At least Calixto Bieito might have made something raunchy out of the arbitrary transformation of Elettra’s second act aria into a moment of ever-so-mild foot-fetishistic madness. Here it was merely embarrassing: in keeping with the Luton Airport theme, I suppose. There is, needless to say, no sense whatsoever that she might be a member of the House of Atreus until, clumsily, she is plonked into a first-class departures lounge at the airport, whilst her intended is for the most part banished to the ranks of the unwashed: odd, given that his father is king on the island.

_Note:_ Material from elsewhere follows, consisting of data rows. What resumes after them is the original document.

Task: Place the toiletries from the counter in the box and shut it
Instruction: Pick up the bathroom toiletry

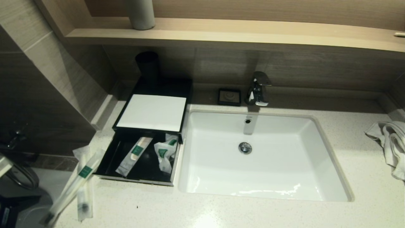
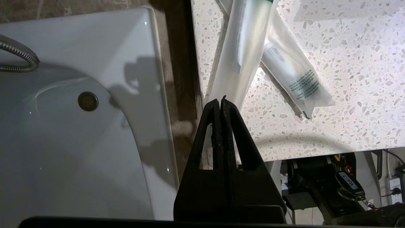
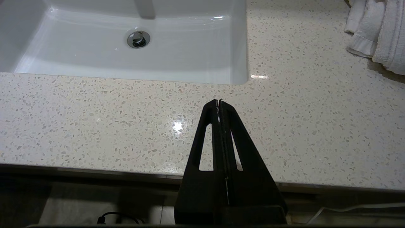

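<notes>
We start at the low black rectangular box w/ white top panel (image 1: 152, 112): it sits just left of the white rectangular sink basin (image 1: 262, 158), its front drawer (image 1: 139, 158) pulled out toward us and still open. Inside the drawer we count two translucent white sachets w/ green labels: a long flat one (image 1: 134, 155) lying diagonally, and a crumpled short pouch (image 1: 164, 153) beside it, nearer the sink. So part of the packing looks done.

Still out: two long thin translucent sachets (image 1: 80, 180), crossed over each other, left of the drawer at the near-left corner of the pale speckled stone counter (image 1: 221, 212). In the left wrist view our left gripper (image 2: 220, 100) has its jaws pressed together on the end of one long sachet (image 2: 240, 53), which slants up off the counter; the other long sachet (image 2: 294, 79) lies flat on the stone under it. Whether more toiletries lie out of frame we can't tell.

Our right gripper (image 3: 219, 102) hangs parked over bare counter in front of the sink, jaws pressed together, nothing in them. A white cloth towel (image 1: 390, 142) is bunched at the far right of the sink; not ours to pack.

Our read: approx. halfway. Left to do: the held sachet into the drawer, then the last one, then push the drawer shut.
</notes>
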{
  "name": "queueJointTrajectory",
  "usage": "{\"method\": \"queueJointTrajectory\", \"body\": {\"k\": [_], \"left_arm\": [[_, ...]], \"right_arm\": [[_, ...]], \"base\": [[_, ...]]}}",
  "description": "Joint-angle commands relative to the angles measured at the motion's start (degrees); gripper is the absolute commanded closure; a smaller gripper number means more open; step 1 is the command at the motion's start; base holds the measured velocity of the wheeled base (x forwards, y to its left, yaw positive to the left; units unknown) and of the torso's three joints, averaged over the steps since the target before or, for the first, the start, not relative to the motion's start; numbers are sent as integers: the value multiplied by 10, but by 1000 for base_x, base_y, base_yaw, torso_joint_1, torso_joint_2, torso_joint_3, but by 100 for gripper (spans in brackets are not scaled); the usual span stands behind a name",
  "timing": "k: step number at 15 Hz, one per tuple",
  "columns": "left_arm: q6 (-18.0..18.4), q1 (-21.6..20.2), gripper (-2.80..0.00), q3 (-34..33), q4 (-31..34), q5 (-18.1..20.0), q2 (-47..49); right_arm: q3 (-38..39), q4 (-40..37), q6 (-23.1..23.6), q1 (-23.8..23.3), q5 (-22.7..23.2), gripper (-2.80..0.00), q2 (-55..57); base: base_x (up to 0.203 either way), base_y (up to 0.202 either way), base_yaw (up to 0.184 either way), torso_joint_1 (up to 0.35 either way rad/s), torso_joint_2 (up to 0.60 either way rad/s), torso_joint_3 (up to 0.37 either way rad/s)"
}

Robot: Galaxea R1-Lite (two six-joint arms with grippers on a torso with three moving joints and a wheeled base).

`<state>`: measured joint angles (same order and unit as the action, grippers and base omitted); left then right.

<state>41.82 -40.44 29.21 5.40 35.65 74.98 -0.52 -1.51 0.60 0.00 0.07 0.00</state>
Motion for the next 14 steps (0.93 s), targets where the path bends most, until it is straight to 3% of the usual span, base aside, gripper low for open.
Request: {"method": "queueJointTrajectory", "body": {"k": [1, 6, 14], "left_arm": [[8, -1, 0, 3, -2, 2, 27], [33, -1, 0, -25, -3, 2, 32], [41, -1, 0, -53, -3, 2, 8]], "right_arm": [[0, 0, 0, 0, 0, 0, 0], [0, 0, 0, 0, 0, 0, 0], [0, 0, 0, 0, 0, 0, 0]], "base": [[0, 0, 0, 0, 0, 0], [0, 0, 0, 0, 0, 0], [0, 0, 0, 0, 0, 0]]}}
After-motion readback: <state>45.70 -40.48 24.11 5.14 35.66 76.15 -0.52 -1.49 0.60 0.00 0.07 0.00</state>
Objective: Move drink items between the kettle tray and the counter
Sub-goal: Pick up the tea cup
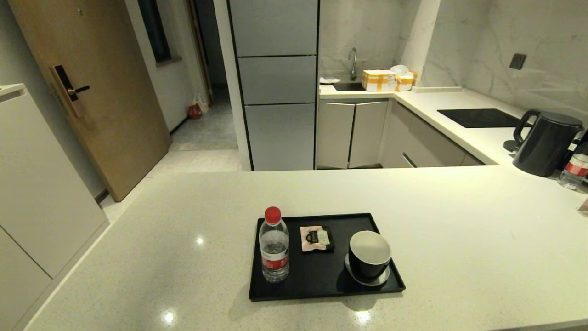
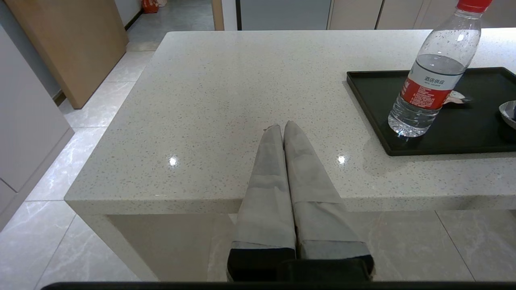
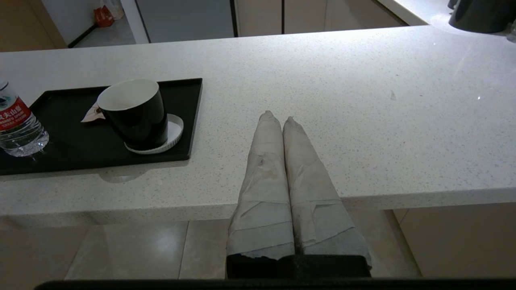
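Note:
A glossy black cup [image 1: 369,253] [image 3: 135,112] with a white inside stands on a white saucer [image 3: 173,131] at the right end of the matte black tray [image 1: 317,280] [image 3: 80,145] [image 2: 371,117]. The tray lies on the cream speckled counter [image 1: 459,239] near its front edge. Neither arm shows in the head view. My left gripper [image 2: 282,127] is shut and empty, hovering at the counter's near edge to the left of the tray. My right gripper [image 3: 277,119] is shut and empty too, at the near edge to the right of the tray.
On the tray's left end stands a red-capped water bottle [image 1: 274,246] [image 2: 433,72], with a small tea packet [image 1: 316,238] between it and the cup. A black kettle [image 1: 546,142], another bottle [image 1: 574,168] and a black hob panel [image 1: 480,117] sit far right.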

Even odder that Elettra too should have to leave her private quarters so that the cleaners can set to work. Utterly lacking is any other sense of hierarchy. The whole point of Idomeneo’s sacrificial dilemma – should he act as king or as father? – goes for naught. He is just some bloke in an ill-tailored suit. For some reason, or more likely none, at the beginning of the third act, Ilia turns biology lecturer, delivering her lines in front of a projector displaying floral photographs. Admittedly, her aria is supposed to take place in the royal gardens, and she sings, or at least should, of gently caressing zephyrs, but the only point here seems to be to give the video production team something more to do.

 

Idomeneo has never been a lucky work. Perhaps it is simply too rare, too magnificent, too dignified, too fragile for this world. It deserves and could surely receive better than this though. I shall have to hope that, for me, it will be a case of third time lucky.